* [Supplied material]
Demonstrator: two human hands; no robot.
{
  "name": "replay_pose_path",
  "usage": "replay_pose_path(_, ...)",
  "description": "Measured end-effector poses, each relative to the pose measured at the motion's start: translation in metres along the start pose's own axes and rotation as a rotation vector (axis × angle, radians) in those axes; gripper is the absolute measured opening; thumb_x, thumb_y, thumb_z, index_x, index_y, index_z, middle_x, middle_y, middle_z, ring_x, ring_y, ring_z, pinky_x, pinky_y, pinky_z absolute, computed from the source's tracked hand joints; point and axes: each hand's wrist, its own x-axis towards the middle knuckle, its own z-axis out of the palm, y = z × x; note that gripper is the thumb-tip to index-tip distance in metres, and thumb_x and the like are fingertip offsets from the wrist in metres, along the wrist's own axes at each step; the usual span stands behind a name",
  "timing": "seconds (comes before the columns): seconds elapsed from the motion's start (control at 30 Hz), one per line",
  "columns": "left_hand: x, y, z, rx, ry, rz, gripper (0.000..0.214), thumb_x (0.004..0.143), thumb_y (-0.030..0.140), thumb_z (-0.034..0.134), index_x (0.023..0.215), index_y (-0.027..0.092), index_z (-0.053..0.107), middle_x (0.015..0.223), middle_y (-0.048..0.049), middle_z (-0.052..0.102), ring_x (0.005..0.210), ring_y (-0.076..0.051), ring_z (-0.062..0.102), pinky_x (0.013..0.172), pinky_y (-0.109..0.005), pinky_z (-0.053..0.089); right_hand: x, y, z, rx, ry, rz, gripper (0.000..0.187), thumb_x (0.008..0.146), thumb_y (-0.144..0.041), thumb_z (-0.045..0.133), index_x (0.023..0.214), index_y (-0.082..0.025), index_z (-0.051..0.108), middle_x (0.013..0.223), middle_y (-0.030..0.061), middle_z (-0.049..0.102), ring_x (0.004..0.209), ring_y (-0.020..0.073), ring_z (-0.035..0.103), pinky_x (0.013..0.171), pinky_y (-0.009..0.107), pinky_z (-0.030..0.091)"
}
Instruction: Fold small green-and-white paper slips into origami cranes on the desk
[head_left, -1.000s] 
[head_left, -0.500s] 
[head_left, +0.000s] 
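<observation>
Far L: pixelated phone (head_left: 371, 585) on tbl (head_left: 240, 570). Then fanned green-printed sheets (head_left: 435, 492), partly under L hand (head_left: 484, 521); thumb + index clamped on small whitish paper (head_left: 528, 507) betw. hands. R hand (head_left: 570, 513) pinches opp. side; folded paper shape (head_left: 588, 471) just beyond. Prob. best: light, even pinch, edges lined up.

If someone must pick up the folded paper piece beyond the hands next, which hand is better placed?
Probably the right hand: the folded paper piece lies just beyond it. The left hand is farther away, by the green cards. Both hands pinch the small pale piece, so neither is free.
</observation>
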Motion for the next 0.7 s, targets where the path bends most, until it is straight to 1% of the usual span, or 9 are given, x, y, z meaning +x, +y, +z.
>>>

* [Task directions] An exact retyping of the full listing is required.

* [Result of this exercise]
Demonstrator: two human hands; no robot.
{
  "name": "replay_pose_path",
  "usage": "replay_pose_path(_, ...)",
  "description": "Measured end-effector poses, each relative to the pose measured at the motion's start: translation in metres along the start pose's own axes and rotation as a rotation vector (axis × angle, radians) in those axes; gripper is the absolute measured opening; thumb_x, thumb_y, thumb_z, index_x, index_y, index_z, middle_x, middle_y, middle_z, ring_x, ring_y, ring_z, pinky_x, pinky_y, pinky_z absolute, computed from the source's tracked hand joints; point and axes: each hand's wrist, its own x-axis towards the middle knuckle, its own z-axis out of the palm, y = z × x; note that gripper is the thumb-tip to index-tip distance in metres, and thumb_x and the like are fingertip offsets from the wrist in metres, along the wrist's own axes at each step; the usual span stands behind a name",
  "timing": "seconds (comes before the columns): seconds elapsed from the motion's start (control at 30 Hz), one per line",
  "columns": "left_hand: x, y, z, rx, ry, rz, gripper (0.000..0.214), thumb_x (0.004..0.143), thumb_y (-0.030..0.140), thumb_z (-0.034..0.134), index_x (0.023..0.215), index_y (-0.027..0.092), index_z (-0.053..0.107), middle_x (0.015..0.223), middle_y (-0.048..0.049), middle_z (-0.052..0.102), ring_x (0.005..0.210), ring_y (-0.076..0.051), ring_z (-0.062..0.102), pinky_x (0.013..0.172), pinky_y (-0.109..0.005), pinky_z (-0.053..0.089); right_hand: x, y, z, rx, ry, rz, gripper (0.000..0.187), thumb_x (0.008..0.146), thumb_y (-0.144..0.041), thumb_z (-0.045..0.133), index_x (0.023..0.214), index_y (-0.082..0.025), index_z (-0.051..0.108), middle_x (0.013..0.223), middle_y (-0.030..0.061), middle_z (-0.049..0.102), ring_x (0.004..0.209), ring_y (-0.020..0.073), ring_z (-0.035..0.103), pinky_x (0.013..0.171), pinky_y (-0.009..0.107), pinky_z (-0.030..0.091)"
}
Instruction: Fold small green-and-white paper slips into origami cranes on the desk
[head_left, -1.000s] 
[head_left, -0.500s] 
[head_left, +0.000s] 
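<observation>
Far L: pixelated phone (head_left: 371, 585) on tbl (head_left: 240, 570). Then fanned green-printed sheets (head_left: 435, 492), partly under L hand (head_left: 484, 521); thumb + index clamped on small whitish paper (head_left: 528, 507) betw. hands. R hand (head_left: 570, 513) pinches opp. side; folded paper shape (head_left: 588, 471) just beyond. Prob. best: light, even pinch, edges lined up.

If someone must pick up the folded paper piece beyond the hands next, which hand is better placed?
Probably the right hand: the folded paper piece lies just beyond it. The left hand is farther away, by the green cards. Both hands pinch the small pale piece, so neither is free.
</observation>
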Motion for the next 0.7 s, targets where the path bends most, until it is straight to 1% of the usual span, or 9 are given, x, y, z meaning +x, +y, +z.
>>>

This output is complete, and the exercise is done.